Well, it’s been a while since we took a look at our inbox, so let’s dive in there and see what interesting reader cases have been waiting for us! As busy, sleep-deprived parents of a newborn, today’s reader case deals with an issue near and dear to our hearts: What to do when the kids are out of the nest and you have all the time in the world again? Aah, such luxury. Such distant, distant luxury.


I read your book and thanks so much for potentially looking at our case and providing your advice!
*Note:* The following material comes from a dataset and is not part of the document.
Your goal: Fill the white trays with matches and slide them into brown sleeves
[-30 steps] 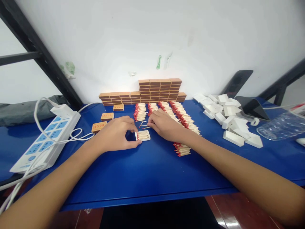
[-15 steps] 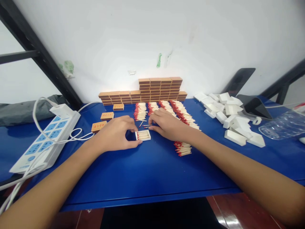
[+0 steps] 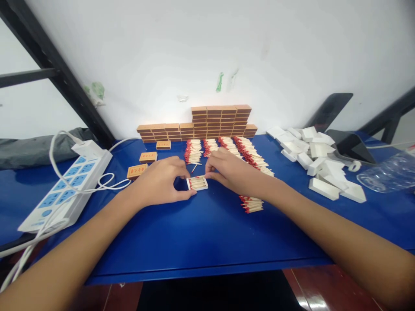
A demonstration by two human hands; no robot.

I remember reading your book religiously for months reading some chapters over and over. 

My fiancée and I both have full time jobs currently we’d love to leave and we are wondering if we are ready or when we can be. 
We are both immigrants and have been saving up, and are close to retirement – we are 52 and 57.  And while the salaries below seem high, we have not always had them as high so just saved what we could. Still, it’s not bad hopefully. 
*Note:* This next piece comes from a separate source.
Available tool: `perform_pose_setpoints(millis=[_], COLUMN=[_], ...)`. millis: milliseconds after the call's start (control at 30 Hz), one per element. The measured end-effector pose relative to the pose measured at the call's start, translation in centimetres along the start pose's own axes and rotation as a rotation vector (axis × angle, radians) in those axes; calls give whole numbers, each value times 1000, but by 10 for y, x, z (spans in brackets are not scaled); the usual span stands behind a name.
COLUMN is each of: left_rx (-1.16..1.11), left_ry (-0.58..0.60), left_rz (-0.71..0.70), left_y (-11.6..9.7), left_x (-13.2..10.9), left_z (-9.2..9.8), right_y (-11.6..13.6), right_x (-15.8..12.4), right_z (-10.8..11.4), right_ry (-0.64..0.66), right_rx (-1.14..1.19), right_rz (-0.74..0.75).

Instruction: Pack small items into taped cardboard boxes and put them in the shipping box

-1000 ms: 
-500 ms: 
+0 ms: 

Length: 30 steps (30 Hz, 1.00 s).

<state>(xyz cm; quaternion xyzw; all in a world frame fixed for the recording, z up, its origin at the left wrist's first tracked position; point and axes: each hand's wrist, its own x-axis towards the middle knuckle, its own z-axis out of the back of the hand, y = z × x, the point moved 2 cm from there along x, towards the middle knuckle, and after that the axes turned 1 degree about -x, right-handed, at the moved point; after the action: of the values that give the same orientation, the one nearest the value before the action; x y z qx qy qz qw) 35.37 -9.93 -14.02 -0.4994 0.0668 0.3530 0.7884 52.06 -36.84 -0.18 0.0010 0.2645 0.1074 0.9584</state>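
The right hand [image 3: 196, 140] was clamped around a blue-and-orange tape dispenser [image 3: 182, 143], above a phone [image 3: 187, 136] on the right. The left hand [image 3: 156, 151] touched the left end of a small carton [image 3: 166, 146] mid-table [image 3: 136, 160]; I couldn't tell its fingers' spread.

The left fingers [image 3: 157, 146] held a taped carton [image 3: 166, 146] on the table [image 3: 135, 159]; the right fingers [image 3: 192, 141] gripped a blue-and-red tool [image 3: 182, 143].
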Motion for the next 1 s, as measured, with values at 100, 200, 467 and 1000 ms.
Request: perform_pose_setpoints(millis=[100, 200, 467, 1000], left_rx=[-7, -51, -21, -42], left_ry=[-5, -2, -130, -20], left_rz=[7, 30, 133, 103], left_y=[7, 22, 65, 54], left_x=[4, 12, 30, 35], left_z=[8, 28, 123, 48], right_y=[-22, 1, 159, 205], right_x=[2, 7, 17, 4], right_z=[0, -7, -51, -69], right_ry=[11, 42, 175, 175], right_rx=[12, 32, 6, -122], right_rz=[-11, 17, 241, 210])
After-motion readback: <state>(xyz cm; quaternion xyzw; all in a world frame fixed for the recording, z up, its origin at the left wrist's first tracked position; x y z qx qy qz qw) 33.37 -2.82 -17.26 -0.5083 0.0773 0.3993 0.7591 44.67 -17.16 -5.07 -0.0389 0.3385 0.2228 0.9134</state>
While we think we have enough, we’d love to get your take on our numbers and just confirm we are not crazy – maybe we are! Maybe it’s the fear talking too. 

Me and my fiancée both have kids – the youngest one will be out to college in 6 years. So our expenses for the next 6 years will be higher than after the last offspring goes to college in 6 years. Right now we are paying for the kids place plus expenses plus our house we bought (30 year mortgage with HOAs). That’s where the current expenses  come from. 

We have a dream of traveling the world and living simply and volunteering a lot once the kids are off to college. Maybe also living overseas where expense are lower than in the good ol’ US! We think our expenses once the kids leave will be reduced by 5k. It will just be mortgage and living costs or food, travel and 2 cars. That’s in 6 years. 

We’d like to know if we can ditch our jobs already and if we have enough in savings. If so, what would be the best next steps – besides setting up the investment account according to your method? Would it be paying off student loans? Paying off the house? Selling company stock so there is less exposure to one stock? How much should we set aside in cash as cash cushion now and later? 

We’d like to keep our house as the mortgage is cheap and it would be our safe place, and rent it out when we travel. But we are open to other options: if financially it makes more sense! 

Thank you for considering our case – and in any case will always be grateful for the book you wrote. An inspiration! 

Thanks Kristy!! 

So here are our financial snapshot: 

Gross income: 425k plus 175k  
Net income: 19k a month plus yearly bonus of 60k (in the current Jobs we’d like to ditch); 

Investments: 631k in a brokerage account; with monthly broker fees (yes! 1 percent), plus employer stock vested – 460k (we started to sell this year gradually to reduce exposure) plus 47k (self-invested in ETFs)

Savings:  20k in a savings account plus 50k in a certificate
401k : 60k plus 325k  
Pension money locked in a pension account in Europe available in 15 years- 300k euros 

House mortgage : outstanding principal 283k, at 2.85 interest rate; 
Student loans: 90k
Car loans: 25k plus 25k (5.85 interest rate)

Spending monthly 
Kids support : 5k a month
Food, utilities, travel, purchases: 3k (plus house mortgage payment 1600 usd and 340 HOA) monthly 

Thank you for considering our case. Is it possible to do the analysis based on the above or is it too complicated? Would welcome any feedback you can provide! And thank you in advance !!!!! Very much. 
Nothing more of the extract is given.